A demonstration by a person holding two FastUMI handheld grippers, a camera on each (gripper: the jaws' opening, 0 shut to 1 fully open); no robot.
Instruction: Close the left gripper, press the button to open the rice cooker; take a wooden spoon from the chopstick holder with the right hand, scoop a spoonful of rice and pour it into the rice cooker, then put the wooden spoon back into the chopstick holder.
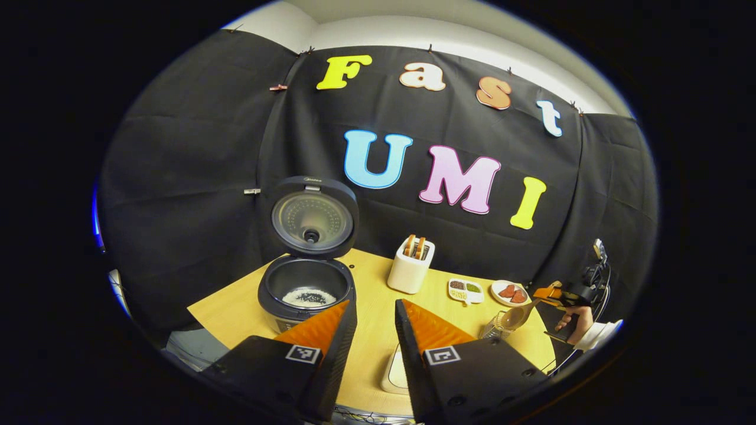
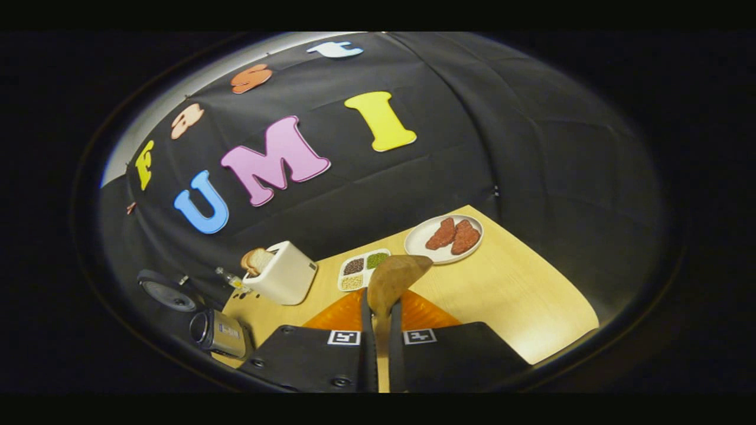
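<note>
The rice cooker point(image 1: 307, 277) stands at the table's left end with its lid point(image 1: 313, 217) swung up, so the button press looks done. White rice with dark specks lies in the bottom of the pot, which suggests the spoonful has already gone in.

The wooden spoon point(image 2: 394, 277) is clamped by its handle between the fingers of the right gripper point(image 2: 381, 319), bowl up and empty as far as can be seen. In the left gripper view the same spoon point(image 1: 520, 316) is at the table's right end, just above the wire holder point(image 1: 495, 326), with a hand point(image 1: 576, 321) behind the gripper. Judging from that, what is left is to set the spoon back into the holder and let go.

The left gripper point(image 1: 375, 316) hovers near the cooker with its fingers apart and nothing between them.

Farther out on the pale wood table point(image 2: 520, 301) stand a toaster point(image 1: 411, 265) with bread in its slots, a divided dish point(image 2: 363, 268) of grains and a plate point(image 2: 444, 236) with two reddish pieces. Black cloth walls the booth behind, with a pale wall above it.
</note>
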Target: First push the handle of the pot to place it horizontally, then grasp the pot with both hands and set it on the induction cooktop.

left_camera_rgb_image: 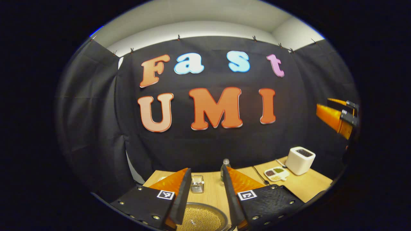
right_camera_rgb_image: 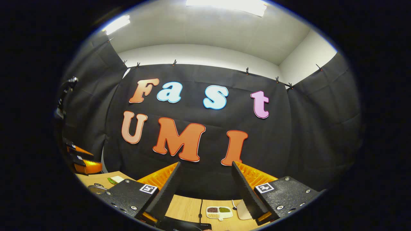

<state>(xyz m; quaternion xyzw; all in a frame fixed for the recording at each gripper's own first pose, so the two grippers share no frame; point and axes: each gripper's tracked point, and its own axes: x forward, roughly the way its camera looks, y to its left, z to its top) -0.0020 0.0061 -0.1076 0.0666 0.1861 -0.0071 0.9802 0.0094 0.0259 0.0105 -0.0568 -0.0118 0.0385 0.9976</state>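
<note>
Both grippers, left gripper [left_camera_rgb_image: 205, 189] and right gripper [right_camera_rgb_image: 205, 186], hover spread and empty; pot [left_camera_rgb_image: 200, 218] untouched, everything left.

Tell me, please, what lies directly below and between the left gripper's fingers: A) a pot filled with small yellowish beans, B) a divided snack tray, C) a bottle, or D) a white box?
A: in the left gripper view the open left gripper hangs above the pot of yellowish beans, while the divided tray and white box sit farther right.
</note>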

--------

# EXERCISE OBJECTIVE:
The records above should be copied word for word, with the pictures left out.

# RESPONSE AREA:
A demonstration by a person holding two FastUMI handheld grippers, a camera on each (gripper: the jaws' opening, 0 shut to 1 fully open); no robot.
Instruction: Close the left gripper, press the button to open the rice cooker; take a wooden spoon from the chopstick holder with the right hand, scoop a spoonful of rice and pour it into the rice cooker, then put the wooden spoon back into the chopstick holder.
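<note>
The rice cooker point(image 1: 307, 277) stands at the table's left end with its lid point(image 1: 313, 217) swung up, so the button press looks done. White rice with dark specks lies in the bottom of the pot, which suggests the spoonful has already gone in.

The wooden spoon point(image 2: 394, 277) is clamped by its handle between the fingers of the right gripper point(image 2: 381, 319), bowl up and empty as far as can be seen. In the left gripper view the same spoon point(image 1: 520, 316) is at the table's right end, just above the wire holder point(image 1: 495, 326), with a hand point(image 1: 576, 321) behind the gripper. Judging from that, what is left is to set the spoon back into the holder and let go.

The left gripper point(image 1: 375, 316) hovers near the cooker with its fingers apart and nothing between them.

Farther out on the pale wood table point(image 2: 520, 301) stand a toaster point(image 1: 411, 265) with bread in its slots, a divided dish point(image 2: 363, 268) of grains and a plate point(image 2: 444, 236) with two reddish pieces. Black cloth walls the booth behind, with a pale wall above it.
</note>
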Target: First push the handle of the pot to place it horizontally, then grasp the pot with both hands and set it on the induction cooktop.

left_camera_rgb_image: 
right_camera_rgb_image: 

<state>(xyz m; quaternion xyzw; all in a frame fixed for the recording at each gripper's own first pose, so the two grippers share no frame; point and axes: each gripper's tracked point, and its own axes: x forward, roughly the way its camera looks, y to its left, z to its top) -0.0020 0.0061 -0.1076 0.0666 0.1861 -0.0071 0.9802 0.0094 0.0259 0.0105 -0.0568 -0.0118 0.0385 0.9976</state>
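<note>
Both grippers, left gripper [left_camera_rgb_image: 205, 189] and right gripper [right_camera_rgb_image: 205, 186], hover spread and empty; pot [left_camera_rgb_image: 200, 218] untouched, everything left.

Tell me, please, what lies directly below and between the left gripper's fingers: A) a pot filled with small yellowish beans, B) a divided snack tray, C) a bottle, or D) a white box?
A: in the left gripper view the open left gripper hangs above the pot of yellowish beans, while the divided tray and white box sit farther right.
</note>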

With this output, the exercise is done.